**Problem to work on**. Only the lines from the top of the following listing through the line with "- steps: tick" belong in your answer, exactly as written.

**Stored data**.
+ + + +
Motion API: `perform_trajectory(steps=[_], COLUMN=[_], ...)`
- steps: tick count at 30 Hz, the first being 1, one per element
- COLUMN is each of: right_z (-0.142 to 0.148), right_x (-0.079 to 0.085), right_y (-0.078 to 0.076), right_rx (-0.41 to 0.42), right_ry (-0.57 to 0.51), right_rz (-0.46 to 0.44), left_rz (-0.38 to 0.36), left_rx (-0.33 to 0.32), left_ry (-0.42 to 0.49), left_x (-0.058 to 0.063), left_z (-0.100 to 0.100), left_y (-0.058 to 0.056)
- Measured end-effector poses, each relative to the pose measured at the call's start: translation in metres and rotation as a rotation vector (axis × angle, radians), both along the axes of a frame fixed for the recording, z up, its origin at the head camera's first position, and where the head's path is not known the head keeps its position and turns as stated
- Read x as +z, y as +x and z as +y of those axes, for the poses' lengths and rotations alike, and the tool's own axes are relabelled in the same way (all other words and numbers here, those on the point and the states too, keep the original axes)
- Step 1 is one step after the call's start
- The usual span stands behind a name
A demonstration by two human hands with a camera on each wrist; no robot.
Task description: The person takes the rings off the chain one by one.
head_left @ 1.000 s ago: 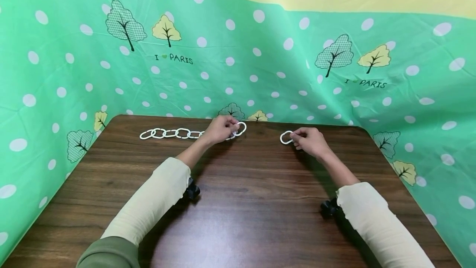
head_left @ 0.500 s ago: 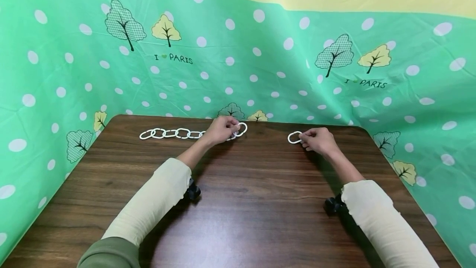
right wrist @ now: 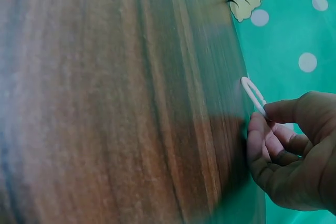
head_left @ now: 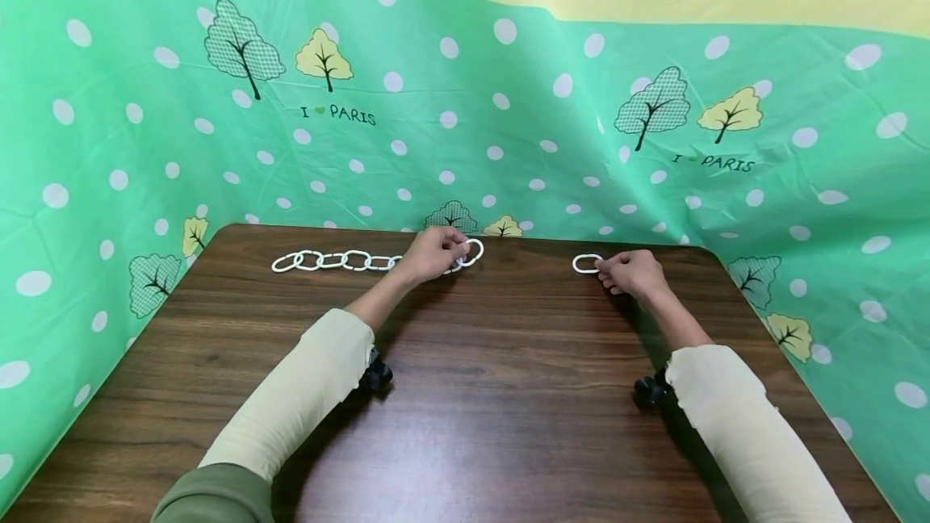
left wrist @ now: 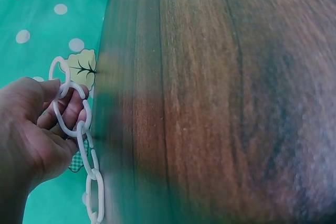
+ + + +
**Response to the exercise**.
Motion API: `perform_trajectory(steps=[_], COLUMN=[_], ...)`
- steps: tick count at 30 Hz, the first being 1, one per element

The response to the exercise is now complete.